30-летний автор "Привета из Волгограда", на первый взгляд, точно в такой же беде, что и Сергей. Но это совсем не так. Уже сам заголовок его письма – типичная попытка привлечь к себе внимание. В своём послании автор намерен ужаснуть врача несправедливостью судьбы, выпавшей на его долю. Всё это кажется читателю нарочитым и не слишком заслуживающим доверия. Скорее всего, речь идёт о демонстративном типе характера (об истероидности) молодого человека. Именно этим объясняются и особая подчиняемость пациента врачам, и театральность его сетований на то, что после лечения он оказался эмоционально ограбленным, беспросветно асексуальным. Кстати, такое лёгкое подавление либидо также характерно для истериков – они нередко отличаются слабой сексуальностью.
В этой истории есть ещё один очень существенный нюанс – мазохизм и упоение собственными несчастьями (чуточку схожее с характером Алексея). Пациент втянул врачей в авантюру с лечением именно для того, чтобы оказаться "наказанным". И теперь он всласть скорбит по поводу утраты полового влечения. Если врачи "лечившие" его гомосексуальность, ищут оправдания в якобы достигнутой "победе над извращением", то пусть они не приписывают её своим талантам. "Победа"-то вышла донельзя двусмысленной!
Я сделал всё возможное, чтобы получить от него более полную информацию. К сожалению, на вопросы, заданные ему в моём ответном письме, респондент не ответил, чем ещё раз подтвердил справедливость всех моих предположений.

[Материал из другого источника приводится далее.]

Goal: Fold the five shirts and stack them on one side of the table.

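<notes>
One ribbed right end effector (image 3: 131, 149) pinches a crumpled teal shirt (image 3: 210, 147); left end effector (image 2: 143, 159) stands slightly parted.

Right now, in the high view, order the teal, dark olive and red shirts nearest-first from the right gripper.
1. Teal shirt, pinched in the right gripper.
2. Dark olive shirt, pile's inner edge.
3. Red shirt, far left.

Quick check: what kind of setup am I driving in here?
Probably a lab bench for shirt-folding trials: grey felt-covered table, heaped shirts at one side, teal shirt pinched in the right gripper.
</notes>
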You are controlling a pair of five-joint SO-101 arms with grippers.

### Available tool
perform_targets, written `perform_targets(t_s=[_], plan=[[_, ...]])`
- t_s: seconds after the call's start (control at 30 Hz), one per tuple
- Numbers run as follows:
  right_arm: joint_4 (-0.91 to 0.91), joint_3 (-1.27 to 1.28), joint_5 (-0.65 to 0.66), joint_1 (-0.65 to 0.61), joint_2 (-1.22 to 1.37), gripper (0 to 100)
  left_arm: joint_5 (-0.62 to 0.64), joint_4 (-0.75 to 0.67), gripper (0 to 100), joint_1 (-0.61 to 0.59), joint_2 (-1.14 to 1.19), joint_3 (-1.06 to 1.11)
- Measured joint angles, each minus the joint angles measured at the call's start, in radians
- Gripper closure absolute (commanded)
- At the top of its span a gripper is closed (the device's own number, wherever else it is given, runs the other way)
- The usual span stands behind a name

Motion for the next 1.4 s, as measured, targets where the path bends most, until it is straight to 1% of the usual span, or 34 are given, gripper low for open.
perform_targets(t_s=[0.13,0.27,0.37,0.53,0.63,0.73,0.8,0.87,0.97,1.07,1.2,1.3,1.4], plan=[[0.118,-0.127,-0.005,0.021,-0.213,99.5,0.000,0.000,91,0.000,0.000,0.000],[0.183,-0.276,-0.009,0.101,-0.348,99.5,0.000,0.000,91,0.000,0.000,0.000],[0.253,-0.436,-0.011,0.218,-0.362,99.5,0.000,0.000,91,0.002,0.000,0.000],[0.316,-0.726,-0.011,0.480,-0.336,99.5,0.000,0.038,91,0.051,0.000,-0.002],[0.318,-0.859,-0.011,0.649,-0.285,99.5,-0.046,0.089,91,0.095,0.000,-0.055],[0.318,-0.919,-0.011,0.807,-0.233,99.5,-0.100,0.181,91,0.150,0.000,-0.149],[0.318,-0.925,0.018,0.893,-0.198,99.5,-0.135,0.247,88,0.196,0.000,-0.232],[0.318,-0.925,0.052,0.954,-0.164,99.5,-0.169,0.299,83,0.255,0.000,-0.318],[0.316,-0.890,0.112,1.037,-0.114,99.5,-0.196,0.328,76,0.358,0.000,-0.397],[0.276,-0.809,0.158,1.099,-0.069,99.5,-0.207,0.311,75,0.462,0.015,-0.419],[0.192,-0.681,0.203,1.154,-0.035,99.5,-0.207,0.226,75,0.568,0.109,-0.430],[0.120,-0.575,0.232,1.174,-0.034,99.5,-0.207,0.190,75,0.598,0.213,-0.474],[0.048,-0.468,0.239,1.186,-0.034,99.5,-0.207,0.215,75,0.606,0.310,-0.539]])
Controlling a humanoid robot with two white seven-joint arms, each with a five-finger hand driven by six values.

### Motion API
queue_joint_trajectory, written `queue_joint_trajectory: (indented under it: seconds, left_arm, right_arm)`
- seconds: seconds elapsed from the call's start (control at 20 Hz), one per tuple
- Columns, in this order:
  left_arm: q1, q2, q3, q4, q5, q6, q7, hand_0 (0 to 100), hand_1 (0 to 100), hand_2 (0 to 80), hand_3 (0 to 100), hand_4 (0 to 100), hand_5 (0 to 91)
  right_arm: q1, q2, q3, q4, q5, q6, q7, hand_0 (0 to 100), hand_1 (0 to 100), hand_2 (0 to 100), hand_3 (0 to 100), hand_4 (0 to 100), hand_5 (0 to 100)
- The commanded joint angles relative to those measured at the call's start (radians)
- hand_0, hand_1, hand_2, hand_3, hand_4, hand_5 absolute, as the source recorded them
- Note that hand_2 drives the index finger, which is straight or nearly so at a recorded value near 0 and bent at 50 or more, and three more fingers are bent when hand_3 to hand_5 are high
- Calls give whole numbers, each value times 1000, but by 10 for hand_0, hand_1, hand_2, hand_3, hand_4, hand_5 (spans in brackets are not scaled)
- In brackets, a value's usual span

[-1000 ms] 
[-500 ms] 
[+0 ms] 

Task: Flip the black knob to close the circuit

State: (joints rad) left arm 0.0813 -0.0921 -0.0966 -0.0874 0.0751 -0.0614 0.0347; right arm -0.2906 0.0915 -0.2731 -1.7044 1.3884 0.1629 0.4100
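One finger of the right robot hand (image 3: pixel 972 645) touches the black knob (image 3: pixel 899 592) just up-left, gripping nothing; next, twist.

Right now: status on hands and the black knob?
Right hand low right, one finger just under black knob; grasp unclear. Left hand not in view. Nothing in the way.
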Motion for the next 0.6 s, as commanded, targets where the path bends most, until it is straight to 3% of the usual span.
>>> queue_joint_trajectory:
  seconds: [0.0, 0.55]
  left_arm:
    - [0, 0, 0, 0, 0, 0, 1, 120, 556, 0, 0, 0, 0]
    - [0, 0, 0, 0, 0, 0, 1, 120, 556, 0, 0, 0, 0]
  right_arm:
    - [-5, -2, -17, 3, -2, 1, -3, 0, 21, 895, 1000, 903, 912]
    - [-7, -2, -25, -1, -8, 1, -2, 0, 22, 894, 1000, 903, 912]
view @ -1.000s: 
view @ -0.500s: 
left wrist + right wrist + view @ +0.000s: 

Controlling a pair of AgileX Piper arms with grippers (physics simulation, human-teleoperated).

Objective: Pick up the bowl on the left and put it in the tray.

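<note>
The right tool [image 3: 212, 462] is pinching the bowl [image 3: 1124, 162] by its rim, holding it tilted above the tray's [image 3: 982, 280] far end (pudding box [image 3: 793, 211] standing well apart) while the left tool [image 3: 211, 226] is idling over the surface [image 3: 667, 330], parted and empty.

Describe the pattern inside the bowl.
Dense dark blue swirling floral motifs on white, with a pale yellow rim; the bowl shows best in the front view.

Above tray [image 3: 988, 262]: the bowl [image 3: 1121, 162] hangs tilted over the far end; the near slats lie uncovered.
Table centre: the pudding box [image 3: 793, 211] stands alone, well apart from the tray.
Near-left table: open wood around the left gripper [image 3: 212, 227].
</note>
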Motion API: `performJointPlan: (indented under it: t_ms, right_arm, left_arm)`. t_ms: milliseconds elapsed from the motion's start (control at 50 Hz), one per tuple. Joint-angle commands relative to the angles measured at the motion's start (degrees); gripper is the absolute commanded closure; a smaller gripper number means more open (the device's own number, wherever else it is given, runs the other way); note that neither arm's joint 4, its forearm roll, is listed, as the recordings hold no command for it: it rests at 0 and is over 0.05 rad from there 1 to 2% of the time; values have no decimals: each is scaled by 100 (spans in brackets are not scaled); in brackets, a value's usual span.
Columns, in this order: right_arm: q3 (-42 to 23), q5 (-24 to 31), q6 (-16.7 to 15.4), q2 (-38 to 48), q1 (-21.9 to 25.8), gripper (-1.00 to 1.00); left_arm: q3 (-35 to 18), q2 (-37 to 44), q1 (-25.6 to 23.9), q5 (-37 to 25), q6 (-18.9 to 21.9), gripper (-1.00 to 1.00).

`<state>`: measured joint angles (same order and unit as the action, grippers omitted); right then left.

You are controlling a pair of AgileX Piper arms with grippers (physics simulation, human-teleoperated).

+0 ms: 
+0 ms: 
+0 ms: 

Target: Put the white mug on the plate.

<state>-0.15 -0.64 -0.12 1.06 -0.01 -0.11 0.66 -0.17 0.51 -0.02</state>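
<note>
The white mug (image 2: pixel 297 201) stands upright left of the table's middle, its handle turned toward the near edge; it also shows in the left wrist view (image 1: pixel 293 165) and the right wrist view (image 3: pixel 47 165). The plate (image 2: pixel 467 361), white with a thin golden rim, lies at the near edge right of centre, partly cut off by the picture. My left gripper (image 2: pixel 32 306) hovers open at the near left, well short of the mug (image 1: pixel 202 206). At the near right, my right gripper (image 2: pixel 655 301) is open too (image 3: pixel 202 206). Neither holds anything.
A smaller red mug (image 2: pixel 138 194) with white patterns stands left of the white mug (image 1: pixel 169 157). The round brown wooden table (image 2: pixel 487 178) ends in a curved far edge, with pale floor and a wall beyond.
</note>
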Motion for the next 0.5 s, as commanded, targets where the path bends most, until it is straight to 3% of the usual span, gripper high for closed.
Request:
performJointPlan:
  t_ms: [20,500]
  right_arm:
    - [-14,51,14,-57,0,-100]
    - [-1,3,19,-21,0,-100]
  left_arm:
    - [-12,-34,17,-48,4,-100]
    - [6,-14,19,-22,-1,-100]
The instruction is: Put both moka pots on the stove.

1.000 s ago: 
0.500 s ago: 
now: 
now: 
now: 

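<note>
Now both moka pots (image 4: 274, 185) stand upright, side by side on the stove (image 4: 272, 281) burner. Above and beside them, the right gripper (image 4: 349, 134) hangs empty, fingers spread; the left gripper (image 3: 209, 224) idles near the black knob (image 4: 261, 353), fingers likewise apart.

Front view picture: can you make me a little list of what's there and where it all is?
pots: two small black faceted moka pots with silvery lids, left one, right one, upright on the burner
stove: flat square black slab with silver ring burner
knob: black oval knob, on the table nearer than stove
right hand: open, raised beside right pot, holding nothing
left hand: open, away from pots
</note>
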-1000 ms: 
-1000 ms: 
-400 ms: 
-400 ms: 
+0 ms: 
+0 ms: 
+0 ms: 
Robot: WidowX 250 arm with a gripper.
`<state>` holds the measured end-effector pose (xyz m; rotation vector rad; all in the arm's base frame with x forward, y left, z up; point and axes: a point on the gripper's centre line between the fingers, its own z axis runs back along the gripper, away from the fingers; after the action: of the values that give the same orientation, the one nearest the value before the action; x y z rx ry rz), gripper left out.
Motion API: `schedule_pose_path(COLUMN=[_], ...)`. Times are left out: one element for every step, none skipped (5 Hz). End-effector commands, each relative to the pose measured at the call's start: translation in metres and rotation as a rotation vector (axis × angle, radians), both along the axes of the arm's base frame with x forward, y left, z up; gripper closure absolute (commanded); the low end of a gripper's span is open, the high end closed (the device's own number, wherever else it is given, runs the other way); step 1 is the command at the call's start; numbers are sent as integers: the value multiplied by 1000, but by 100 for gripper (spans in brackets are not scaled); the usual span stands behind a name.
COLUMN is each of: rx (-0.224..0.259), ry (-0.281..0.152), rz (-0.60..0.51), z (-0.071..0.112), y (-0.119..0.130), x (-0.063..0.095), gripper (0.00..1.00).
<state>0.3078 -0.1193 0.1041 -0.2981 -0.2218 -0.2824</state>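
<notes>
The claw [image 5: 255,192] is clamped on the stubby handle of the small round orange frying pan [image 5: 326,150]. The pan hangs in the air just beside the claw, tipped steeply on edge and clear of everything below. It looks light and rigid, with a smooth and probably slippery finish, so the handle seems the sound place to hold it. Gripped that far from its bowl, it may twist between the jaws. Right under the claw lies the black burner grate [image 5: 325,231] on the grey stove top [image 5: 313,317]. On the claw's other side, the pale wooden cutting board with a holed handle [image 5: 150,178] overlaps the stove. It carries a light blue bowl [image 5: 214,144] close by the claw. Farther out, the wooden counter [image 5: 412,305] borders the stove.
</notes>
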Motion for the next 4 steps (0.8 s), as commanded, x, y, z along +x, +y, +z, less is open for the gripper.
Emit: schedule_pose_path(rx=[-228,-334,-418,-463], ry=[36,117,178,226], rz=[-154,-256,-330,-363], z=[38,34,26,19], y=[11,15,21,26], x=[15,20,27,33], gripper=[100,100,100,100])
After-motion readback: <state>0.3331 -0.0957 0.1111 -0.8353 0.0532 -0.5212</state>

И если он не ответил на моё письмо, то какую же цель преследовал сам, послав мне свой "вопросец"? Ну, конечно же, не ждал он от меня никакого ответного письма; мало того, с подобными посланиями, не меняя в них ни слова, он обратился по всем адресам врачей-сексологов, какие только смог узнать из Интернета. Его намерения очевидны – сделать общеизвестными и наглядными необычность своей судьбы и продемонстрировать всему свету глубину врачебного конфуза. ("А на приемах у психотерапевтов-сексологов мы говорим о женщинах как об обратной стороне Луны").